Коренной России град!

…В пьесах Островского радугой переливается живая разговорная русская речь. Когда задумываешься об истоках, то невольно останавливаешься на образе няни будущего драматурга, Авдотьи Ивановны Кутузовой, одной из тех, кто заронил в нем с детства чувство красоты родного слова, поэзии народного творчества. От няни слышал он притчи, прибаутки, шутки, загадки, пословицы, поговорки, всякие народные речения, которым несть числа. Она знала язык московских базаров, на которые съезжалась чуть ли не вся Россия; ее устами говорили и вербное воскресенье, которое праздновала Москва, и троицкие гуляния в Марьиной роще, и московский семик — весенний праздник, когда девушки рядили березу в ленты. Няня рассказывала ему сказки — волшебные, шутейные, бытовые, где действуют медведи, волки, лисы со всем другим зверьем; рассказывала и московские предания, которые знал любой и каждый, были московских улиц. От няни будущий драматург впервые услышал песни, которые сопровождают русского человека от рождения до смертного часу, — колыбельные, хороводные, причитания…

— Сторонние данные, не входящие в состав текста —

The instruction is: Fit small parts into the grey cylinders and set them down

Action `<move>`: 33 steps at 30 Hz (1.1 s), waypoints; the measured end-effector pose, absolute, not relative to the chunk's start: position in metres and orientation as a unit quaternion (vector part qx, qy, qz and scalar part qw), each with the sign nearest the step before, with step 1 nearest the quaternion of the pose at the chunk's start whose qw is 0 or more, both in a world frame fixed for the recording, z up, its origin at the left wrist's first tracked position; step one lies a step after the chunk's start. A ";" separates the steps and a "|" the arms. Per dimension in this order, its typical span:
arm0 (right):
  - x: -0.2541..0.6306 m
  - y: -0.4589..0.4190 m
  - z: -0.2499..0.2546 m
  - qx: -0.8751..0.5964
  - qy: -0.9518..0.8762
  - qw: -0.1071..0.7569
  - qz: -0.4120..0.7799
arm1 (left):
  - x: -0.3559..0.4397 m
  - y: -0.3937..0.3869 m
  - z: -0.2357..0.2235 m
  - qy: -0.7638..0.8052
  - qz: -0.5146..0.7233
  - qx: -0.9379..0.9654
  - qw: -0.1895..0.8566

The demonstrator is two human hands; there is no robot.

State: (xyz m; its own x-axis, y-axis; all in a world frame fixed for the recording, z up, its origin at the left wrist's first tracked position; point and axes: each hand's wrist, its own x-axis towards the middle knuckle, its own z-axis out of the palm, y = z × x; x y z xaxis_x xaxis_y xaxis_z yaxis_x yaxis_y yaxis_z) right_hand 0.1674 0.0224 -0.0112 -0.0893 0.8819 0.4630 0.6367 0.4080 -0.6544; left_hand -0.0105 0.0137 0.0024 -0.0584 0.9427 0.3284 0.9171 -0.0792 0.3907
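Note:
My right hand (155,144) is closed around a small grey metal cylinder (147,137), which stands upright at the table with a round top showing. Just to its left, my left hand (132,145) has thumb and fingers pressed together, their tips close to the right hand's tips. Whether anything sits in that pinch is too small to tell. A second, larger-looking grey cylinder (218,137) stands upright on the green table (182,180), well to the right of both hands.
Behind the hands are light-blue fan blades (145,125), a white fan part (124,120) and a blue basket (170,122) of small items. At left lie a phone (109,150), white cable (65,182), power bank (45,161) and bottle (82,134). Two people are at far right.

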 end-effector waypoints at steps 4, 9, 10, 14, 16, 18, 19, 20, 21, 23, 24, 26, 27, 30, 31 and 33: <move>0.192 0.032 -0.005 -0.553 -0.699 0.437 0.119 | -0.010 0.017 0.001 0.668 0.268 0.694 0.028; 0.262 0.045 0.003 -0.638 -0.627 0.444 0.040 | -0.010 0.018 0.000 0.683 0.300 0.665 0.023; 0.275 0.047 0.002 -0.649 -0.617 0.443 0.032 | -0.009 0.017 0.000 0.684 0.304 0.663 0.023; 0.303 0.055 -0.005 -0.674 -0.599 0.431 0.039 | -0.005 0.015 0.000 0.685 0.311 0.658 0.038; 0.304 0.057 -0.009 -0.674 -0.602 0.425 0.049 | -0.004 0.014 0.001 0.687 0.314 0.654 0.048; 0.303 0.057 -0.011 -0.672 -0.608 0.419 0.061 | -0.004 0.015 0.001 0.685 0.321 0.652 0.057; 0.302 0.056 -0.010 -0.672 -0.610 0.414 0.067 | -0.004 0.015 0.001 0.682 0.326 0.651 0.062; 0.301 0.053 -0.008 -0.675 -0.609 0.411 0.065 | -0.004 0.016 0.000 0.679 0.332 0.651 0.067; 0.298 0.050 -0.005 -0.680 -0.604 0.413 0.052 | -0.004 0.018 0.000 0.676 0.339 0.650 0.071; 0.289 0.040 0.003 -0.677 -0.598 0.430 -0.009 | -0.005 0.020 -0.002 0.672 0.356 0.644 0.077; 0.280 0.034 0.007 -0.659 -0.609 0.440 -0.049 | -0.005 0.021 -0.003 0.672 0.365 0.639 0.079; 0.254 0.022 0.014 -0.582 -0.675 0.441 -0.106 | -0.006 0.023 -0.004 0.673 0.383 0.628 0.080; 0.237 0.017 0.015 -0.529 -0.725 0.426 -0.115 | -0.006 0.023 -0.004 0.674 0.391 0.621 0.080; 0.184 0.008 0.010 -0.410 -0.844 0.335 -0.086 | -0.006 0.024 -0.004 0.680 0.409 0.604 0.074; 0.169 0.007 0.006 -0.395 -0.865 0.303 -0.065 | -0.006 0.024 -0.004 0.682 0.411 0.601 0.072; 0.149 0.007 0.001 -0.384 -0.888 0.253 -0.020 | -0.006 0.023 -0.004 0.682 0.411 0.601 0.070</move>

Саша слышал, как няня рассказывала о народных гуляниях, откуда она вернулась нарядная, веселая: «В балагане-то что я видела… Стоит у столба человек, наряженный, весь обтянутый, опустит руки вниз, голову Подымет — другой в него бросает ножи, они рядом попадают в столб. Страх-то какой? А потом кругом бегала лошадка беленькая, девочка сидела на ней, встанет, сядет, ручкой помашет… И был там Петрушка, уж так-то он кривлялся и бедовал, так-то все смеялись…»

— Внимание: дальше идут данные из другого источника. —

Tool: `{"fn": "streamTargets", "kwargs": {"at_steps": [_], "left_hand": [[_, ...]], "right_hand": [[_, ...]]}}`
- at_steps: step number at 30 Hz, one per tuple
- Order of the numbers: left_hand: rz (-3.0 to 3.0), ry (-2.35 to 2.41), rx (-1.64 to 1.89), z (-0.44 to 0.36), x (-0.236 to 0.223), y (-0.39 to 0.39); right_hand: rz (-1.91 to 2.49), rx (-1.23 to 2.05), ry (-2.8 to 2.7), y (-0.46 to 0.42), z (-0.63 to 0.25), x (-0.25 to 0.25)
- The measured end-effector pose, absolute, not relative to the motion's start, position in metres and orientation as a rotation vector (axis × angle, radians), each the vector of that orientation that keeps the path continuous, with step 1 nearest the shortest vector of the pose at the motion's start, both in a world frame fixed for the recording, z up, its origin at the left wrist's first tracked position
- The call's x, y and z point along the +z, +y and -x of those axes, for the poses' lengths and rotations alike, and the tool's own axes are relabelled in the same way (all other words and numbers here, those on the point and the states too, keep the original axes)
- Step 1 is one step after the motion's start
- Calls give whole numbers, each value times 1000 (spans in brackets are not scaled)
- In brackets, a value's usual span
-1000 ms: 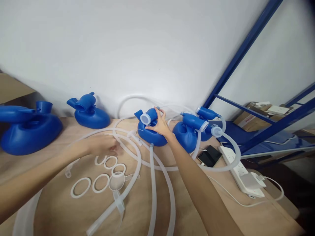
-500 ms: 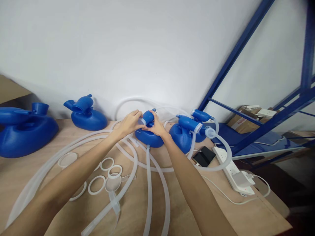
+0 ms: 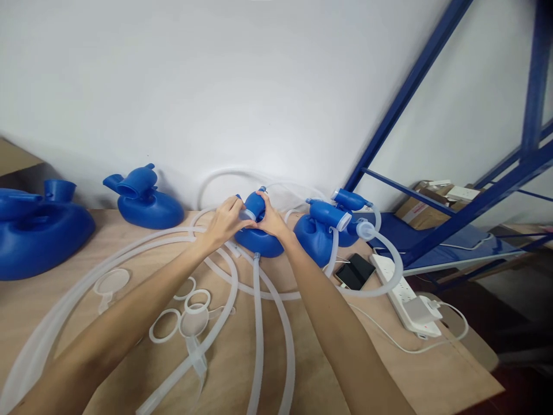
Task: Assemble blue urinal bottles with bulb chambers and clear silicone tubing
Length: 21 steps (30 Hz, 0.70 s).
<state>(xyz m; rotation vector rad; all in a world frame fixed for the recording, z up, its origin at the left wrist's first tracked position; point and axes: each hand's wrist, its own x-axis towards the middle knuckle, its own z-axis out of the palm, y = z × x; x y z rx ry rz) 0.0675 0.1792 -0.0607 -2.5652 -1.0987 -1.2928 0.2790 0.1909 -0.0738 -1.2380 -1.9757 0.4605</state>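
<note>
A blue plastic urinal bottle (image 3: 259, 244) sits on the table near the wall, with both of my hands at its raised blue mouthpiece (image 3: 255, 203). My left hand (image 3: 227, 221) is closed on a pale cap (image 3: 247, 215) at the mouthpiece's open end. It cannot be made out whether this cap is fully seated. Round the other side, my right hand (image 3: 272, 219) grips the mouthpiece, thumb low and fingers over the top. A clear hose (image 3: 257, 311) runs from the bottle's front toward me.
More urinal bottles stand left (image 3: 151, 208) and right (image 3: 314, 237). White rings (image 3: 165, 325) and flat caps (image 3: 112, 281) lie left of centre among looping hoses. On the right are a phone (image 3: 355, 271), a power strip (image 3: 406, 297) and a blue metal frame (image 3: 415, 75).
The view has shifted slightly, moving everything a little to the left. Both hands stay on the mouthpiece and its pale cap, with only small finger movement.
</note>
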Motion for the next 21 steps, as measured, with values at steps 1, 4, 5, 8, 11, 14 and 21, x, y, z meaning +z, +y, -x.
{"fn": "streamTargets", "kwargs": {"at_steps": [1, 4, 5, 8, 11, 14, 21], "left_hand": [[2563, -1092, -1282, -66, -60, 180], [2590, -1039, -1234, -59, -56, 184], [2605, -1012, -1213, -56, -54, 186], [2662, -905, -1115, -52, -51, 188], [2682, -841, -1036, -52, -55, 188], [2646, -866, -1031, -54, -59, 186], [2558, -966, -1020, -56, -64, 177]], "right_hand": [[1254, 459, -1970, 190, -279, -74], [1264, 455, -1955, 190, -280, -74], [1249, 451, -1956, 190, -280, -75], [1200, 444, -1972, 190, -281, -77], [1208, 431, -1978, 190, -281, -77], [1257, 402, -1980, 189, -279, -74], [1284, 338, -2013, 186, -277, -69]]}}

Однажды мальчик вместе с няней пошел на такое гуляние, в Марьину рощу. Народу было полно, все одеты по-праздничному. Вертелись карусели под веселые звуки гармони. Большая толпа людей стояла около балагана из парусины, на подмостках балагана расхаживал дед с седой бородой, в сером домотканом кафтане, в лаптях, с цветными ленточками на плечах и на шапке и зазывал публику: «Пожалуйста, заходите, Петрушку посмотрите. А денег, если хотите, так хоть и не несите… Не отдадите в кассе, отдадите в балагане… Господа, господа! Пожалуйте сюда!» Началось представление. Из-за ширм показывается Петрушка в кафтане, в длинном колпаке с кисточкой и, махая руками, кричит: «Здравствуйте, господа!» Появляется цыган с лошадью и начинает торговаться с Петрушкой. «Сколько тебе за нее?» — спрашивает Петрушка. «200 рублей», — отвечает цыган. «Дороговато. Получи палку-кучерявку да дубинку-горбинку, и по шее тебе и в спину». Петрушка садится верхом на лошадь, но она сбрасывает его, и он падает, ударяясь деревянным лицом о рамку ширмы, охает, стонет и зовет доктора. «Доктор-лекарь, из-под Каменного моста аптекарь», одетый весь в черное, с огромными очками, говорит, обращаясь к публике: «Ко мне людей ведут на ногах, а от меня везут на дрогах… А каких принесут на руках, так тех везут на погост на санях…» После этого он спрашивает Петрушку: «Что у тебя болит? Тут?..» Больной отвечает: «Повыше!.. Пониже». Видя, как худо знает лекарь свою науку, не выдержав его грубого осмотра, Петрушка быстро скрывается за ширмой, тут же появляется с палкой и со словами: «Я даром не лечусь и с тобою, доктор, расплачусь…» — начинает бить его по голове. Под дружный смех зрителей доктор бегает, спасаясь от ударов, и скрывается за ширмой, преследуемый Петрушкой.